Learn more about this in David Goldberg's 1991 ACM paper What Every Computer Scientist Should Know About Floating-Point Arithmetic.

Answer 2

Let's change your program very slightly. Let's make it

if ((float)a/b > 0.6666666666666)

And suppose you enter a=2 and b=3. In this case, it's pretty easy to imagine that a/b might come out as 0.6666666666667, which is greater (very slightly greater) than 0.6666666666666, so the program might print "congratulations".

Now, in your original program, you imagined this couldn't be a problem. 0.6 is a nice, even number, and 6/10 is exactly equal to 0.6, so there shouldn't be any problem, right?

Wrong!

0.6 is a "nice, even number" in decimal, base 10. But your computer uses binary, base 2.

As everyone knows, 1/3 in decimal is an infinitely-repeating fraction, 0.33333333333333... . What's not so well known is that in binary, 1/10 is an infinitely-repeating fraction, 0.00011001100110011011... . So 6/10 is 0.10011001100110011011, and it's infinitely repeating, also.

Because 1/10 is an infinitely-repeating fraction in binary, it turns out that almost any "nice, even" decimal fraction we can write -- like 1.23 or 4.56 or 7.8910 -- is not an exact fraction in binary.
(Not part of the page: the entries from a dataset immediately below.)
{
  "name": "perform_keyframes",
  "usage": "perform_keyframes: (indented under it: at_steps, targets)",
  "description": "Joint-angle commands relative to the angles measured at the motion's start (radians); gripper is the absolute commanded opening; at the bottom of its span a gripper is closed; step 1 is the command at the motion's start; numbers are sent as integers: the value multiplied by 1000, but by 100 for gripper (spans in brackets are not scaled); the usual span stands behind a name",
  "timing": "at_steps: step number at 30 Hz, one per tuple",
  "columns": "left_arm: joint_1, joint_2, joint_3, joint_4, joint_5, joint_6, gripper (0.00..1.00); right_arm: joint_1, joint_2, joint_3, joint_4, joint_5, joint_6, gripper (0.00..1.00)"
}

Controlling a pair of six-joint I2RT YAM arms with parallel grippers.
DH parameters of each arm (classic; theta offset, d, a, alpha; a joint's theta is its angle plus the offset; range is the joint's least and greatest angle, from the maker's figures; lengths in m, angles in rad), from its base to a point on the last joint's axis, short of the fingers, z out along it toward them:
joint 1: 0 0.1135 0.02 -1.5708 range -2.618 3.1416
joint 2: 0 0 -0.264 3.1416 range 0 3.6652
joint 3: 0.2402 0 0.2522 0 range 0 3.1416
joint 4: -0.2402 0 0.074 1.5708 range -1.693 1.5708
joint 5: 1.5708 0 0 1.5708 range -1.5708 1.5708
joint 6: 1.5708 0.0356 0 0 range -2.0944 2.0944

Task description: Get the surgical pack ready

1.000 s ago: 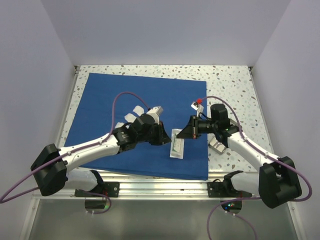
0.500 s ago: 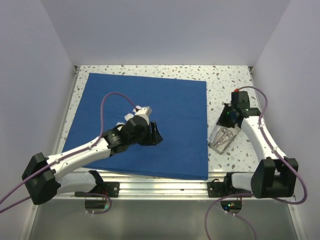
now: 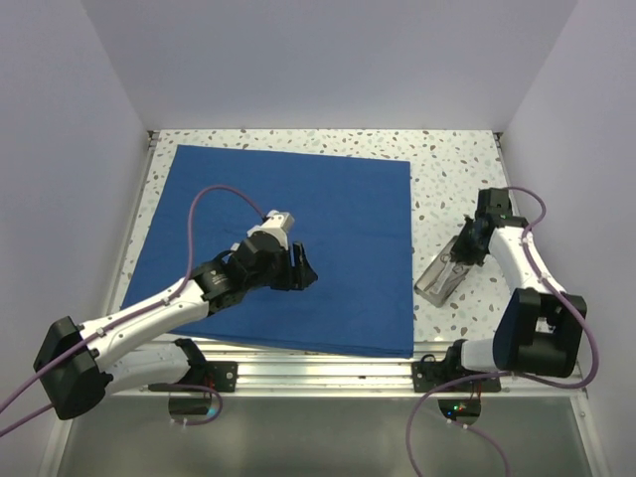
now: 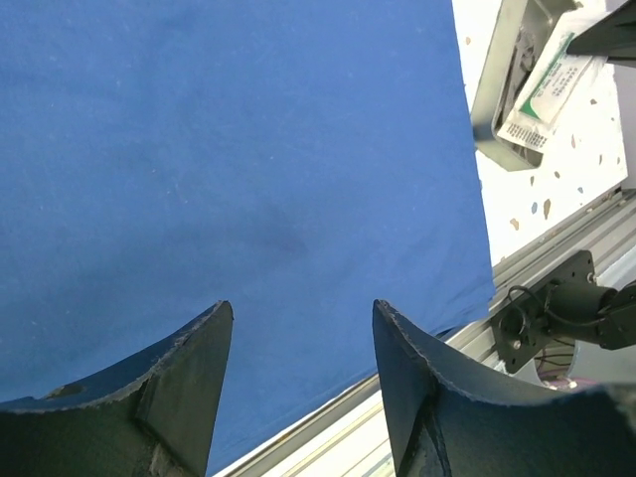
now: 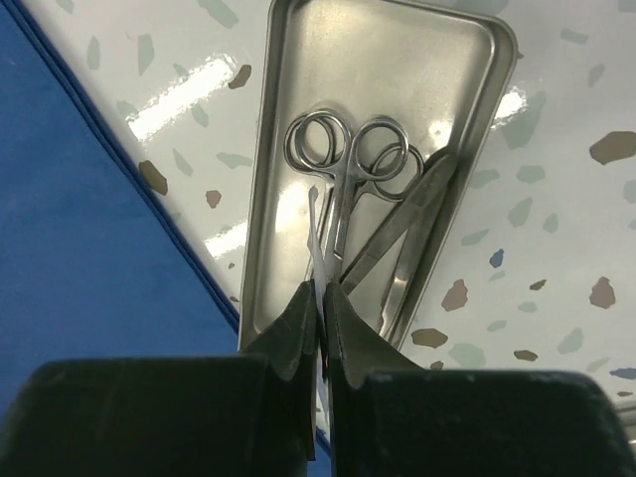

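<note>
A second ago the packet (image 4: 545, 87) was at the middle of the drape (image 3: 338, 199), between both arms. Now it is over at the tray (image 3: 434, 281) on the table (image 3: 457, 169) just right of the drape, above the scissors (image 5: 343, 169). The right gripper (image 3: 459, 260) is pinched tight on the packet's thin edge, its arm folded back and pointing down. The left gripper (image 3: 301, 270) has let go and its jaws stand wide and empty, the arm stretched low over the drape.

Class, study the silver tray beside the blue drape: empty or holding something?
Holding something: steel scissors lie inside the tray, ring handles showing. The right gripper holds a packet just over it.
</note>
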Motion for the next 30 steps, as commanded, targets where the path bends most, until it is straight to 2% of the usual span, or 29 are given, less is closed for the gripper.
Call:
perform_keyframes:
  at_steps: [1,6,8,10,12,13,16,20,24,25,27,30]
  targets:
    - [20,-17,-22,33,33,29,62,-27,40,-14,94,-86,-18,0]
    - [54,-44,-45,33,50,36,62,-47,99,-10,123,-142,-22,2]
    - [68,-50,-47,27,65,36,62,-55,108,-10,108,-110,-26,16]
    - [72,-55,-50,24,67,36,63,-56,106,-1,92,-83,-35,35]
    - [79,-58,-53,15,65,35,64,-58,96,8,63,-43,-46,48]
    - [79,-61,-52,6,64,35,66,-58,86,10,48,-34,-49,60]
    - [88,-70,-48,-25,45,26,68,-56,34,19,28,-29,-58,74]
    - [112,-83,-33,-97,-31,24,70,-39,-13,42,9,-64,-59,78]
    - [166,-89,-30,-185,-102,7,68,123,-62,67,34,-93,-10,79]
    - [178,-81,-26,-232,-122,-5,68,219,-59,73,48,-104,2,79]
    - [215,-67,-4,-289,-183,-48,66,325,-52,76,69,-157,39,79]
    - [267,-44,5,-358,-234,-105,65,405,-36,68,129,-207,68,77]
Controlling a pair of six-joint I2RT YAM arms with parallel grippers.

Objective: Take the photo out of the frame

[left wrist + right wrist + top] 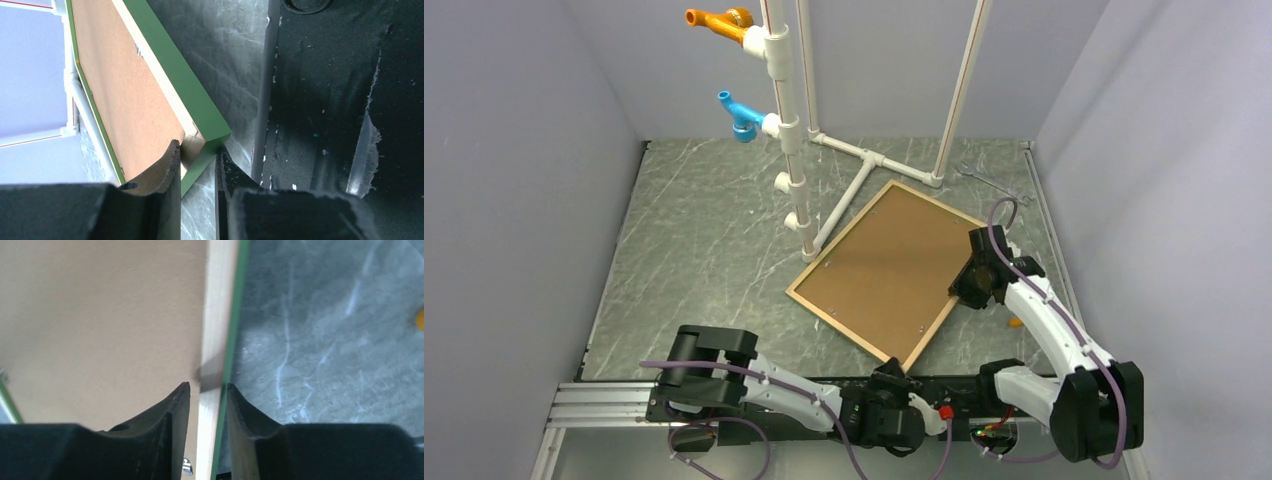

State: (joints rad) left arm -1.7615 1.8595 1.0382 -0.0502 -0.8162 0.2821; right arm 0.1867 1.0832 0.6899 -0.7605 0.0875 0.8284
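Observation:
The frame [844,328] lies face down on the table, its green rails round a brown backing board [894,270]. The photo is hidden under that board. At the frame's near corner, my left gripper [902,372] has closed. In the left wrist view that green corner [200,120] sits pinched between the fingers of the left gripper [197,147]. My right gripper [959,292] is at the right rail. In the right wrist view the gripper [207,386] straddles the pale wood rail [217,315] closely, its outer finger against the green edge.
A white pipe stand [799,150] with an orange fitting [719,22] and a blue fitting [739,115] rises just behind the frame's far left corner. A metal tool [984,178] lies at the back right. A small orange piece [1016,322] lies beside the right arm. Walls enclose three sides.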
So we get these "roundoff errors" in our programs all the time! At one level, the solution is pretty easy: just adjust your thinking, and imagine that all fractions are the "uneven" ones, like 1/3 = 0.33333333333333.

Footnote: In binary, the only "exact" fractions are the ones that involve, not too surprisingly, powers of 1/2. So 1/2 in binary is exactly 0.1, and 1/4 is 0.01, and 21/32 is 0.10101.